■ To do ■
Find every line with the string "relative" in the material below and copy it.

■ Recorded information ■
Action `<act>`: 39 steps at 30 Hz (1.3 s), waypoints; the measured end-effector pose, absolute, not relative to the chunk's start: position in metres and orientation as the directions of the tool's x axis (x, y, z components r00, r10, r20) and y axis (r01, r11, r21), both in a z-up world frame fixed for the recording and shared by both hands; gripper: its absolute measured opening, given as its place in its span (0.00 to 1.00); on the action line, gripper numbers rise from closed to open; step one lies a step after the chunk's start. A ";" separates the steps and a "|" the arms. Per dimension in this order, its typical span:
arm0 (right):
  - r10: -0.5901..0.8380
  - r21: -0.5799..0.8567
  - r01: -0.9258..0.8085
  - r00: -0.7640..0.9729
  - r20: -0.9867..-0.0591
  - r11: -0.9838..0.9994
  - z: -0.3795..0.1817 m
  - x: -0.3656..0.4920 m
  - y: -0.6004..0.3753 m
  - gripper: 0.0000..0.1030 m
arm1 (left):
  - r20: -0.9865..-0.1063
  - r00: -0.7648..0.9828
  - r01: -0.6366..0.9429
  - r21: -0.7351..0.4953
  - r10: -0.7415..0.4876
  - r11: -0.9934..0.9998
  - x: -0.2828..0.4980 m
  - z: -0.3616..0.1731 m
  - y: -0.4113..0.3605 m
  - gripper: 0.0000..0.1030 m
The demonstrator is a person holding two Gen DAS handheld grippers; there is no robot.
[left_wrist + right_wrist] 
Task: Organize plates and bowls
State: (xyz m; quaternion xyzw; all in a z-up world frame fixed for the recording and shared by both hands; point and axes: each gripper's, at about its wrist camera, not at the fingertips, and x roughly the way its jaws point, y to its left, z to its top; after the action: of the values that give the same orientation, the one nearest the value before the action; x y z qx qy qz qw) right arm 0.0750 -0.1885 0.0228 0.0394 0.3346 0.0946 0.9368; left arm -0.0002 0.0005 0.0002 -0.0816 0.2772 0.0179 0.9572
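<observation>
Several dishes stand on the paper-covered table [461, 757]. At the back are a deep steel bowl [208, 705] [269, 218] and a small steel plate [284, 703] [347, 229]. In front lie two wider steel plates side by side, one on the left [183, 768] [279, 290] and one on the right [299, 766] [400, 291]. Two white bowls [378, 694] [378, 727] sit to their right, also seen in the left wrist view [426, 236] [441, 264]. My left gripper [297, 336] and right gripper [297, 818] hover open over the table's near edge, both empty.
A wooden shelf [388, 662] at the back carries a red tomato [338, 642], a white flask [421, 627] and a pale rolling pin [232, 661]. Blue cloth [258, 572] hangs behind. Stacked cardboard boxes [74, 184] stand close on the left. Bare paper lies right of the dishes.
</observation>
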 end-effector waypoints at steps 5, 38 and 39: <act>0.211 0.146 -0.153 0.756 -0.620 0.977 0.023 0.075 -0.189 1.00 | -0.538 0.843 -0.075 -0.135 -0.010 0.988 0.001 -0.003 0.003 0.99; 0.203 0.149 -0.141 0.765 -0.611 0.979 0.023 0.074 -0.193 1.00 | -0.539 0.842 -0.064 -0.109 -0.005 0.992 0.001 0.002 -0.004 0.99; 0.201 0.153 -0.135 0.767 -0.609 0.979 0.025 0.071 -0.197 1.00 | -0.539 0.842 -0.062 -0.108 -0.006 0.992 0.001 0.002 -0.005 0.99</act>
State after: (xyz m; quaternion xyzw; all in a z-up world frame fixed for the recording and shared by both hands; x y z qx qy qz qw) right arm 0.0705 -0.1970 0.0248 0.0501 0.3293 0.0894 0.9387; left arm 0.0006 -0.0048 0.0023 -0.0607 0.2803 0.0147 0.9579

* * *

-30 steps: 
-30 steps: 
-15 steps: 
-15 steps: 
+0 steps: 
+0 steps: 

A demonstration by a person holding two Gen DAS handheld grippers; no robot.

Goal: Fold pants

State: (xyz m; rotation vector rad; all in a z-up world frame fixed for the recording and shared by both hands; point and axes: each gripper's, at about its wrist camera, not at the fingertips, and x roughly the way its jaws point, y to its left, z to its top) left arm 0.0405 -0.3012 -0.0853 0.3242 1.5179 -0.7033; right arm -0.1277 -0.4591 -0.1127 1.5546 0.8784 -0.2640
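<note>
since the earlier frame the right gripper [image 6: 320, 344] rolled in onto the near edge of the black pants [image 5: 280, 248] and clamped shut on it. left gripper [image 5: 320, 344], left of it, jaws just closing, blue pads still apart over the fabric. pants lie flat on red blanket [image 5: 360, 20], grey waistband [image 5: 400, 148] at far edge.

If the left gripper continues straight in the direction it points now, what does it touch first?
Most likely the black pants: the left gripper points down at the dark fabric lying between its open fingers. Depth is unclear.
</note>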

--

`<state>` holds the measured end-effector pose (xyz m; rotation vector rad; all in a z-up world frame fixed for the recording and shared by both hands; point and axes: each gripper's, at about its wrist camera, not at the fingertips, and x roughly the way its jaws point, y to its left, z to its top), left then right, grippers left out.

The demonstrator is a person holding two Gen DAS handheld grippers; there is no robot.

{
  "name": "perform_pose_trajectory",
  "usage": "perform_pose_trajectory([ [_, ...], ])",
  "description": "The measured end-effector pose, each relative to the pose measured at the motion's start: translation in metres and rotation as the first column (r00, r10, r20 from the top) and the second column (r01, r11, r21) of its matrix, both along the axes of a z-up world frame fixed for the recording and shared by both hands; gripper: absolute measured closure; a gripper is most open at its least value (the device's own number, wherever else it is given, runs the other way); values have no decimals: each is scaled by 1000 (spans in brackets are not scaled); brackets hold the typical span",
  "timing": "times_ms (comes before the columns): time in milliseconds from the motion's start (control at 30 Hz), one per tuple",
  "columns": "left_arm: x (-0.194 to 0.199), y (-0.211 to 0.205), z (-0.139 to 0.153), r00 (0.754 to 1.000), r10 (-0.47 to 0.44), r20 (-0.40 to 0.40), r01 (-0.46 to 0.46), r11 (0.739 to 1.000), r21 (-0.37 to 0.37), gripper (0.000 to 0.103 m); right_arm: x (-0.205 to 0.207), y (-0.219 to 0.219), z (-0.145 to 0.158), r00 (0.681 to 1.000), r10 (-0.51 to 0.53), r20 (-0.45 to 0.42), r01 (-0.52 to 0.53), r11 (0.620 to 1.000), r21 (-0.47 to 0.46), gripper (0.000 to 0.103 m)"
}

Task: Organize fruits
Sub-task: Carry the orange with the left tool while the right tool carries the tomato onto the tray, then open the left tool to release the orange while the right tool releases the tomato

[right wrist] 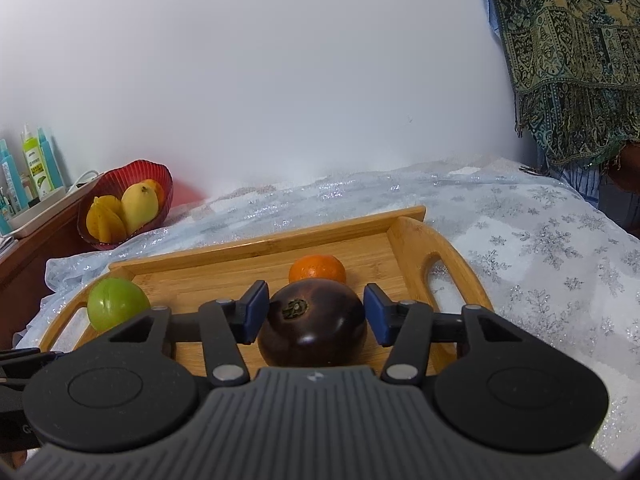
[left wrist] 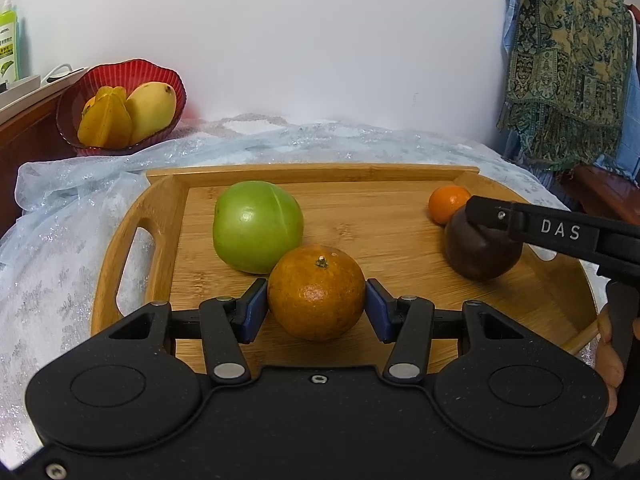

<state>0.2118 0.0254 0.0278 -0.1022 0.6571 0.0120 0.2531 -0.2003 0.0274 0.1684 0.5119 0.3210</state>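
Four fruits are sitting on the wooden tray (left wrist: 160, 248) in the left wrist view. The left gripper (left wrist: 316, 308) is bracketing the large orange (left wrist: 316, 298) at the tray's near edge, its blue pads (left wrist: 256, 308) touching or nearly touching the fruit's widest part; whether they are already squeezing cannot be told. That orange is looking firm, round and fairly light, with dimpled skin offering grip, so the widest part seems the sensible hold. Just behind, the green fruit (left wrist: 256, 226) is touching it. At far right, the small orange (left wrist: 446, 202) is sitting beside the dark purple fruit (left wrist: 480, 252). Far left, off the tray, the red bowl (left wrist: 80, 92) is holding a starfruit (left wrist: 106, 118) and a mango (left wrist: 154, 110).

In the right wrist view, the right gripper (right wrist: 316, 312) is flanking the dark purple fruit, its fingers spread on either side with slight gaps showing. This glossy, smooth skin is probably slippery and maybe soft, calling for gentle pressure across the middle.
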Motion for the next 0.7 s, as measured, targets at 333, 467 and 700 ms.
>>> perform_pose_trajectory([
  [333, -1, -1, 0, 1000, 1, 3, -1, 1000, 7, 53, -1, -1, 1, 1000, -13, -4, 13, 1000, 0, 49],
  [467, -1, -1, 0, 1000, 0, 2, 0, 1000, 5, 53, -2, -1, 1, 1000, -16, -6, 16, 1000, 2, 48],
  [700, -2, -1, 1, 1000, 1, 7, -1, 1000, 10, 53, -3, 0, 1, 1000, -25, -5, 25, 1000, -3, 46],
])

■ Answer section ■
Action `<act>`: 39 steps at 30 Hz (1.3 s), waypoints; the measured end-effector pose, absolute, not relative to the chunk's start: position in metres and orientation as the directions of the tool's x axis (x, y, z components r00, r10, r20) and y axis (r01, r11, r21), both in a z-up world frame fixed for the recording and shared by both hands; gripper: its absolute measured opening, given as its place in its span (0.00 to 1.00); on the action line, gripper numbers rise from closed to open; step one lies a step after the chunk's start. A ";" separates the steps and a "|" the arms. Per dimension in this order, its typical span:
  "description": "The measured end-effector pose, each relative to the pose measured at the motion's start: translation in metres and rotation as the first column (r00, r10, r20 from the top) and the second column (r01, r11, r21) of its matrix, both along the axes of a z-up world frame fixed for the recording and shared by both hands; gripper: absolute measured closure; a gripper is most open at its least value (the device's own number, wherever else it is given, runs the other way); values have no decimals: each is scaled by 1000 (spans in brackets are not scaled); brackets hold the typical span",

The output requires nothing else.